Pemerintah Mau Bikin Jalan Aspal Karet, Petani Bisa Dapat Untung

Kompas.com - 11/01/2019, 15:30 WIB
Pengerasan jalan menggunakan aspal karet.Kementerian PUPR Pengerasan jalan menggunakan aspal karet.

JAKARTA, KOMPAS.com - Pemerintah sedang menggodok secara intensif rencana pembuatan jalan dengan aspal yang dicampur karet. Hal ini sebagai salah satu jalan untuk meningkatkan permintaan karet yang harganya sedang anjlok.

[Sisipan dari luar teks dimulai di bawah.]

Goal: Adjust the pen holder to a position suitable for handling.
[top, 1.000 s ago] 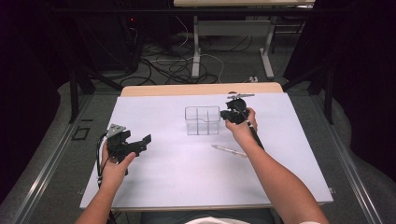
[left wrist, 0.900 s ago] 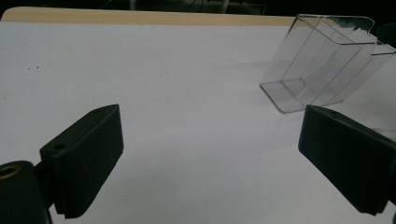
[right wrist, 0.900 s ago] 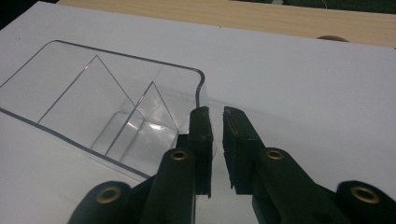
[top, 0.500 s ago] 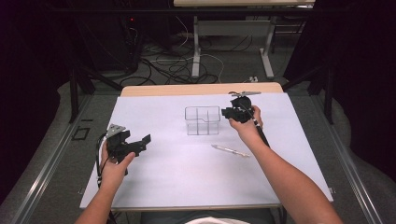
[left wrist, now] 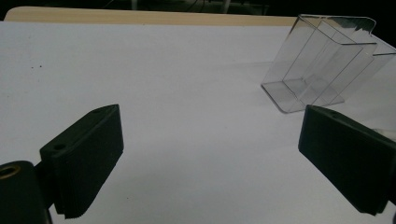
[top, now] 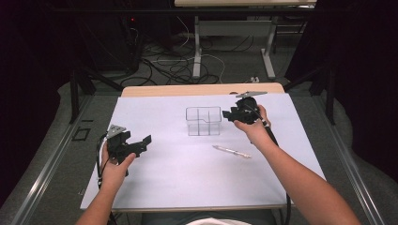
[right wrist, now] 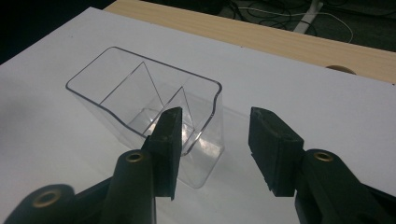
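- Clear divided container (top: 203, 121): upright at the middle of the white bench (top: 178, 183), empty compartments, free of both grippers.
- Right gripper (top: 231, 114): just beside the container's right end; jaws have just been opening, nothing between them.
- Left gripper (top: 143, 143): low over the bench's left side, well apart from the container; jaws wide, empty.
- Pen (top: 231, 151): flat on the bench, near the right forearm.
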Demonstrator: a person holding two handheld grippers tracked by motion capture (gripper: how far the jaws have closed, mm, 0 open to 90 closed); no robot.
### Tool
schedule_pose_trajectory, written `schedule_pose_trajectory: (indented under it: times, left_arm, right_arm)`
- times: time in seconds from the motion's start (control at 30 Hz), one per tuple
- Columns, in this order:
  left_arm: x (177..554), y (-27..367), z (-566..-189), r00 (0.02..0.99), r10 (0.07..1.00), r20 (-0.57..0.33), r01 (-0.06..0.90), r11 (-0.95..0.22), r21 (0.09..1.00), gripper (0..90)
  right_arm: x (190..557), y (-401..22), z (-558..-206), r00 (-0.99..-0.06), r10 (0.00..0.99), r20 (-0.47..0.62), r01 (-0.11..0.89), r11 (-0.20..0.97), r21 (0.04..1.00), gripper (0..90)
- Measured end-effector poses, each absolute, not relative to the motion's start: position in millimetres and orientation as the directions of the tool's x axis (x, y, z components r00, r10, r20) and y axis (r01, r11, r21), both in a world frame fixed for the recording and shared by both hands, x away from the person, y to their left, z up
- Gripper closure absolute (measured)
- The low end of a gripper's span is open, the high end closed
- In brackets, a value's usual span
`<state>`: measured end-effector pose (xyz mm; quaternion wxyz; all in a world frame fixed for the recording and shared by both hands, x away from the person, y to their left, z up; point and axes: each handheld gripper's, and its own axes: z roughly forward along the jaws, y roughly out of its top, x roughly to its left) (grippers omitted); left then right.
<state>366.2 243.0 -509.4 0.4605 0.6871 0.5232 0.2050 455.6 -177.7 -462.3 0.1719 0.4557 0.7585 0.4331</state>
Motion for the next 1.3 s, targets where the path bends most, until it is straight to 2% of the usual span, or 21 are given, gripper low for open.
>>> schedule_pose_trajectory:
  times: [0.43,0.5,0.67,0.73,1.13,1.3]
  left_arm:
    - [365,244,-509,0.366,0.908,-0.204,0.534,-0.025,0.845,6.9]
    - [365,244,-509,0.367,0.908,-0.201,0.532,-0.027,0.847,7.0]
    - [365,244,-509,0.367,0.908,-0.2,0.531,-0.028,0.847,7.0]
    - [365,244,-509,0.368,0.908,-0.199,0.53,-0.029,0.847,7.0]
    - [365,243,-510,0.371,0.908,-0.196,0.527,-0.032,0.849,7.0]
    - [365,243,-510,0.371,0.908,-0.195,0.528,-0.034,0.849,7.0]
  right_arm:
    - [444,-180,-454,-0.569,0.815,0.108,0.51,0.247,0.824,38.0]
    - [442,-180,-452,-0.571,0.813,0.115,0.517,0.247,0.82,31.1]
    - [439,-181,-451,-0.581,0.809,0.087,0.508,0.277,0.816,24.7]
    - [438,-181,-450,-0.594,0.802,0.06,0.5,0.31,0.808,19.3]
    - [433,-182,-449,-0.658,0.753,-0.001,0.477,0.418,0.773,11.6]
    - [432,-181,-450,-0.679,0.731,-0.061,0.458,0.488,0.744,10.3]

Dirjen Perkebunan Kementerian Pertanian, Bambang MM mengatakan, pemerintah akan memastikan harga karet yang dijual dari petani untuk bahan aspal karet ini di atas standar.

"Artinya kami dorong petani hasilkan spek yang dibutuhkan itu supaya harganya bisa masuk. Jadi petani dapat untung yang wajar," ujarnya di Jakarta, Jumat (11/1/2019).

Kementerian Pertanian berharap, Kementerian Pekerjaan Umum dan Perumahan Rakyat yang akan menggunakan karet untuk bahan campuran aspal bisa membeli dengan harga Rp 9.000-10.000 per kg.

Untuk mencapai harga itu, Kementerian Pertanian akan memberikan treatment kepada para petani untuk meningkatkan kualitas karetnya. Sebab saat ini kata Bambang, harga karet kualitas rendah ada disekitar Rp 6.000 per kg.

"Jadi kami dorong treatment yang diberikan kepada petani," kata dia.

Sebelumnya, Menteri Koordinator Perekonomian Darmin Nasution mengatakan, bila rencana itu jadi, maka diyakini harga karet bisa terdongkrak. Indonesia sebagai produsen karet pun akan dapat manfaatnya.

"Soal aspal (karet), biaya mungkin sedikit naik, tapi daya tahan lebih lama, sehingah masih ada benefitnya," ujarnya.

"Tapi itu perlu menyiapkan pengolahannya. Kedua, jalannya yamg mana yang mau diaspal, harus jelas," sambung dia.

Pemerintah belum mau bicara soal kapan rencana aspal karet bisa terealisasi. Kemenko Perekonomian masih akan melakukan pembahasan dengan stakeholder terkait.